The register is the first resource of its kind for the rare disease community, offering a searchable database of ethical and compliant access programmes for rare disease therapies not available through clinical trials or via the usual commercial route.
Since its launch in February 2015, the register now includes 128 active access programs from over 90 companies for rare disease and orphan drugs across a wide range of therapeutic areas and geographies.
“Access to unlicensed medicines is an area of huge importance to the rare disease community and our hope is that the register will continue to expand,” noted Maxine Hamilton, managing director of Clinigen’s managed access arm Idis. “We want to ensure that physicians, patients and their families receive appropriate information about ongoing access programs for potentially life-saving treatments for their conditions”.

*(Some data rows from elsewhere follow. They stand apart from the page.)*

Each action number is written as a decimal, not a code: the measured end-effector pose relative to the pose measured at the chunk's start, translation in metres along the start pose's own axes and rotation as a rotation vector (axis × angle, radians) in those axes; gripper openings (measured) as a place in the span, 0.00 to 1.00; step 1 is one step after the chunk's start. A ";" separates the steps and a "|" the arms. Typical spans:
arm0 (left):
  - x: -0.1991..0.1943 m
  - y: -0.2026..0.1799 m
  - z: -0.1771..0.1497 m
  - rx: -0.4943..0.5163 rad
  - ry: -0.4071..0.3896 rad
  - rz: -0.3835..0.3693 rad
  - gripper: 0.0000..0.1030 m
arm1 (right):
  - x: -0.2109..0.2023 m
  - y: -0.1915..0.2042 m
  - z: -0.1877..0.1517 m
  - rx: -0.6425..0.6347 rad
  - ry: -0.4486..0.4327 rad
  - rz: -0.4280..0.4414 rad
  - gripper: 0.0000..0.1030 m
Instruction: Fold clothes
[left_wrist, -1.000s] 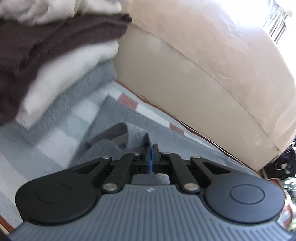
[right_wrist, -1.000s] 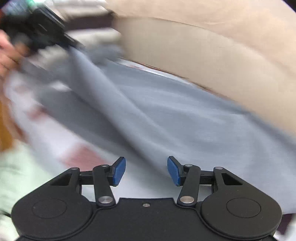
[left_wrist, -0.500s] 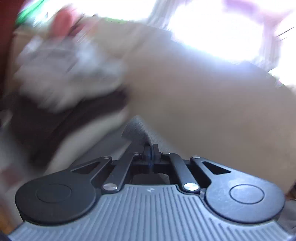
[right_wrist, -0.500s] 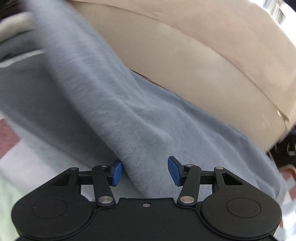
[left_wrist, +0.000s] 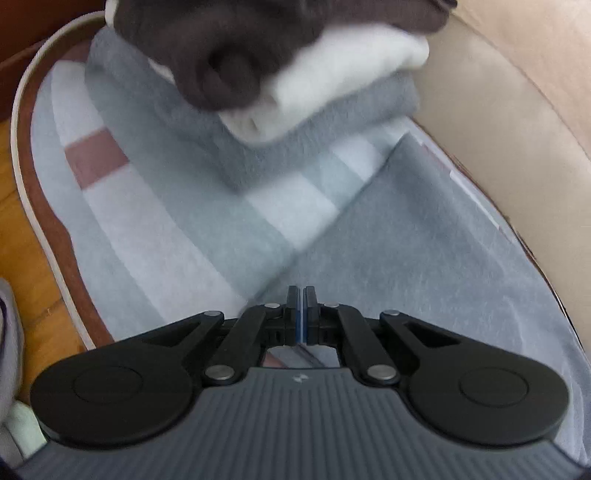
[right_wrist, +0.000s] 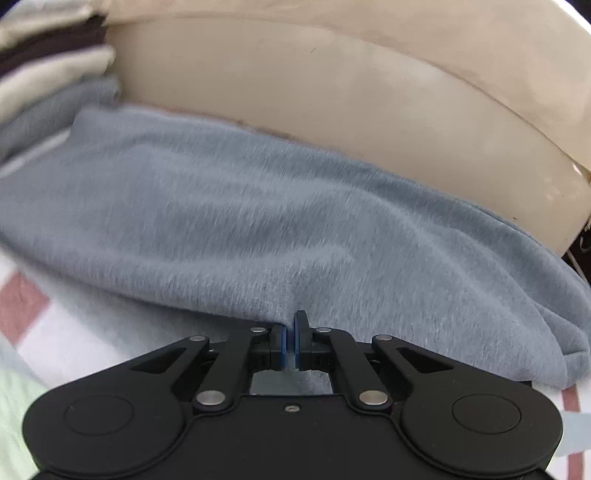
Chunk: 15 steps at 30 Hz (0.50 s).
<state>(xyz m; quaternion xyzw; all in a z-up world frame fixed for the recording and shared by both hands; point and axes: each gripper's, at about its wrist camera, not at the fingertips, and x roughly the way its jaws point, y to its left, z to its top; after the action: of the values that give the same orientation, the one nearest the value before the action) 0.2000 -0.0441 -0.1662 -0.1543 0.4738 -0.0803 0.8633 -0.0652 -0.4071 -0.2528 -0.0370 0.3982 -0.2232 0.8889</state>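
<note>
A grey fleece garment (left_wrist: 424, 240) lies flat on a striped blanket, one corner pointing at the stack of folded clothes. My left gripper (left_wrist: 303, 314) is shut at the near end of the garment's slanted edge, with a thin strip of cloth between its pads. In the right wrist view the same garment (right_wrist: 258, 221) lies as a wide folded band along the beige cushion. My right gripper (right_wrist: 290, 332) is shut on its near edge, and the fabric puckers at the fingertips.
A stack of folded clothes (left_wrist: 314, 92), grey under white under dark brown, sits at the far end of the striped blanket (left_wrist: 166, 229). A beige sofa cushion (right_wrist: 351, 92) walls the far side. Wooden floor (left_wrist: 22, 229) shows past the blanket's brown edge at the left.
The right gripper, open before, has shut on the garment's near edge. The left gripper swung up and came back down; the bunched fold it held now lies flat.
</note>
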 end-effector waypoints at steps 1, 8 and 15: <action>-0.004 -0.004 0.001 0.023 -0.025 -0.018 0.01 | 0.000 0.004 -0.002 -0.024 0.012 -0.011 0.03; 0.007 -0.039 -0.008 0.090 0.086 -0.400 0.16 | -0.021 -0.086 0.030 0.844 0.034 0.340 0.50; 0.047 -0.069 -0.044 0.264 0.241 -0.183 0.16 | -0.021 -0.130 0.130 0.868 0.186 0.412 0.52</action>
<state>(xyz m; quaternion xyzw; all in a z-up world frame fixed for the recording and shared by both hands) 0.1887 -0.1307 -0.2015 -0.0716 0.5431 -0.2377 0.8022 -0.0307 -0.5297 -0.1180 0.4367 0.3452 -0.1906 0.8086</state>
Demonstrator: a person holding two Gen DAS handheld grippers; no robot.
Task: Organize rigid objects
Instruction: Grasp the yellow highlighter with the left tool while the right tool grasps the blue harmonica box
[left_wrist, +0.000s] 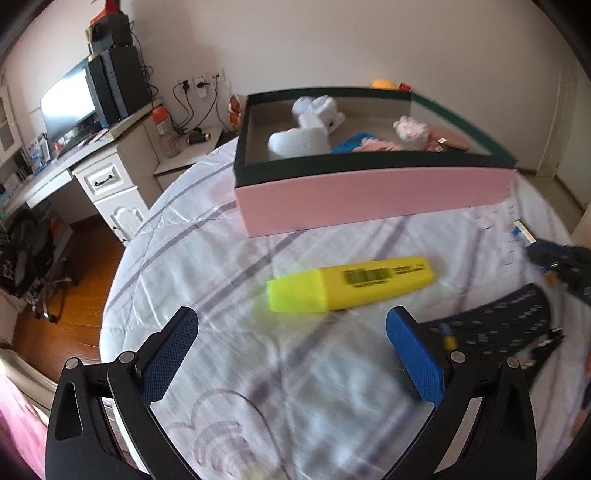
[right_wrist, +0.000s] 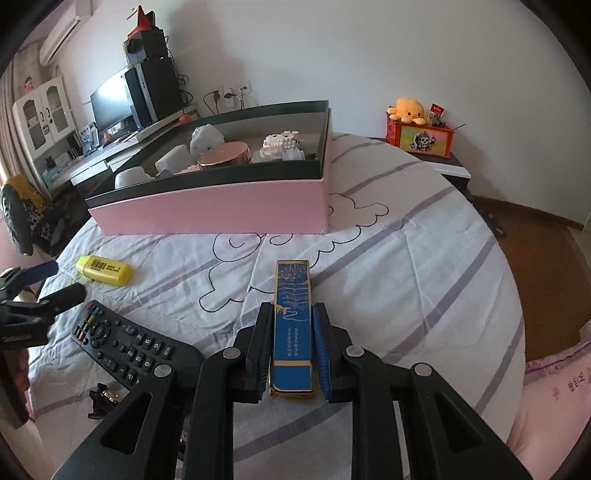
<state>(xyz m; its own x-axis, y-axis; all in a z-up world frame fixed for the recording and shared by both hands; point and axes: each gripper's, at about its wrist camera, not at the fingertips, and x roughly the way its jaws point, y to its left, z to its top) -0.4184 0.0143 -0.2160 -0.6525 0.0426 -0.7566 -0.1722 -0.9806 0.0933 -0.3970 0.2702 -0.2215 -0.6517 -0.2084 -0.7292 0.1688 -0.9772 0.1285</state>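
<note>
Right gripper (right_wrist: 291, 343): fingers clamped on a long blue rectangular box with gold trim (right_wrist: 292, 317), held above the striped white bed quilt (right_wrist: 406, 266). Left gripper (left_wrist: 291, 343): fingers spread wide, empty, just short of a yellow plastic highlighter (left_wrist: 351, 283) lying on the quilt. Black remote control (right_wrist: 125, 343) beside it. Pink open storage box (right_wrist: 221, 206) beyond, holding small items.

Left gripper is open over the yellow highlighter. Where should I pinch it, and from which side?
Grip the highlighter mid-barrel, just right of its cap, coming down from above with the left gripper. It lies flat, and its long flat sides suit the pads.
</note>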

Over 6000 different rare diseases have been identified to date, affecting over 60 million people in Europe and the USA alone. But due to the low prevalence of each disease, medical expertise is rare, knowledge is scarce, care offering inadequate and research limited, says patient group alliance EURORDIS.
“People with rare diseases endure years of uncertainty waiting for their disease to be diagnosed and for an appropriate treatment to be found. We must pursue our efforts in helping to ensure that each person suffering from a rare disease gets the support and treatment she or he needs,” said Commissioner Vytenis Andriukaitis, EU Commissioner for Health and Food Safety, speaking at a symposium to mark Rare Disease Day 2016.
“I am convinced that co-operation at EU level can make a difference. Indeed, the European Commission can help in pooling together expertise, for example through the European Reference Networks, in supporting research, in granting the authorisation to the best possible medicines and in fostering co-operation to make medicines more affordable,” he noted.
“Opportunities for the translation of scientific advances into new therapies are growing. Nevertheless, rare disease treatments are not being developed and accessed quickly enough,” said Yann Le Cam, EURORDIS’ chief executive. “Scientific innovation cannot be disconnected from access to medicines. If an innovative medicine is approved but does not reach all of the patients who need it, it fails in its primary objective.”